## [THE PROBLEM]
Look below for the line holding "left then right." and the line holding "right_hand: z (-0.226". Transcribe exactly those lines and all lines between them, nothing more.

## [STORED DATA]
== Segment start ==

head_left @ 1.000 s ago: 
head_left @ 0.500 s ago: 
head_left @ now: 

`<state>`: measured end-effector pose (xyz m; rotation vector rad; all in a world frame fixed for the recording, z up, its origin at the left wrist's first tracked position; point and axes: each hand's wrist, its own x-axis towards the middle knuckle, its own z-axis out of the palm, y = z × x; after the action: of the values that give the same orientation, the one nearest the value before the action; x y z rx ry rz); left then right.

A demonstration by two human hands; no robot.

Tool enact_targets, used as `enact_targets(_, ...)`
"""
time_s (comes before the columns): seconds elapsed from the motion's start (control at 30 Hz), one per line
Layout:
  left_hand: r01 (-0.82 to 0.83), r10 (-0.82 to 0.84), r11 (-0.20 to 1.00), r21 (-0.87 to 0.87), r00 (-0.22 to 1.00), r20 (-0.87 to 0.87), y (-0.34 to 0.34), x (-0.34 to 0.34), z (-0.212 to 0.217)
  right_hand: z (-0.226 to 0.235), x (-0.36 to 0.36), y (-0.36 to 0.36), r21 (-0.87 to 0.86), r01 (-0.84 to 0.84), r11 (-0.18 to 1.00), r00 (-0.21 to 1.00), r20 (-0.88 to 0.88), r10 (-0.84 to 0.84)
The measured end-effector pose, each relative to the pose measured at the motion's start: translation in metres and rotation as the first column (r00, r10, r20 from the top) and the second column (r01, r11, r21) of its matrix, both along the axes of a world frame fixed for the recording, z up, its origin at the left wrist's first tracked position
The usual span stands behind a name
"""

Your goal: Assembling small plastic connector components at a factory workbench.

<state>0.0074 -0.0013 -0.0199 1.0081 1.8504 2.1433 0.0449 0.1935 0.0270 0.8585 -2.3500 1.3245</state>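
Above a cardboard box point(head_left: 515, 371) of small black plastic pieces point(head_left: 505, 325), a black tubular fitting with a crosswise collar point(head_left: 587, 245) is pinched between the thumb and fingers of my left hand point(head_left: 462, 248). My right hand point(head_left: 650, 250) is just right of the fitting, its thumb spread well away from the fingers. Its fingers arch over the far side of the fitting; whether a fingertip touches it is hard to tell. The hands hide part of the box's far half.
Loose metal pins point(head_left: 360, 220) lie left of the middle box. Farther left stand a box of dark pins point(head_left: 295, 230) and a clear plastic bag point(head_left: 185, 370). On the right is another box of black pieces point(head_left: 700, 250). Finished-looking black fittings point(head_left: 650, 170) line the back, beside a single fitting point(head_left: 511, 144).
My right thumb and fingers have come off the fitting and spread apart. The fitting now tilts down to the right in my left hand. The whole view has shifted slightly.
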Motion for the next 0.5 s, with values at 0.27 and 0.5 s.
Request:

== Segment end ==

## [ANSWER AREA]
`<state>`: measured end-effector pose (xyz m; rotation vector rad; all in a world frame fixed for the recording, z up, its origin at the left wrist's first tracked position; point and axes: each hand's wrist, its own x-axis towards the middle knuckle, its own z-axis out of the palm, y = z × x; after the action: of the values that give the same orientation, the one nearest the value before the action; x y z rx ry rz); left then right.

A demonstration by two human hands; no robot.

Tool enact_targets, used as `enact_targets(_, ...)`
"""
time_s (comes before the columns): seconds elapsed from the motion's start (control at 30 Hz), one per line
Layout:
  left_hand: r01 (-0.82 to 0.83), r10 (-0.82 to 0.84), r11 (-0.20 to 1.00), r21 (-0.87 to 0.87), r00 (-0.22 to 1.00), r20 (-0.87 to 0.87), y (-0.34 to 0.34), x (-0.34 to 0.34), z (-0.212 to 0.217)
  right_hand: z (-0.226 to 0.235), x (-0.36 to 0.36), y (-0.36 to 0.36), r21 (-0.87 to 0.86), r01 (-0.84 to 0.84), r11 (-0.18 to 1.00), r00 (-0.21 to 1.00), r20 (-0.88 to 0.88), r10 (-0.84 to 0.84)

With the output given, the exercise is complete.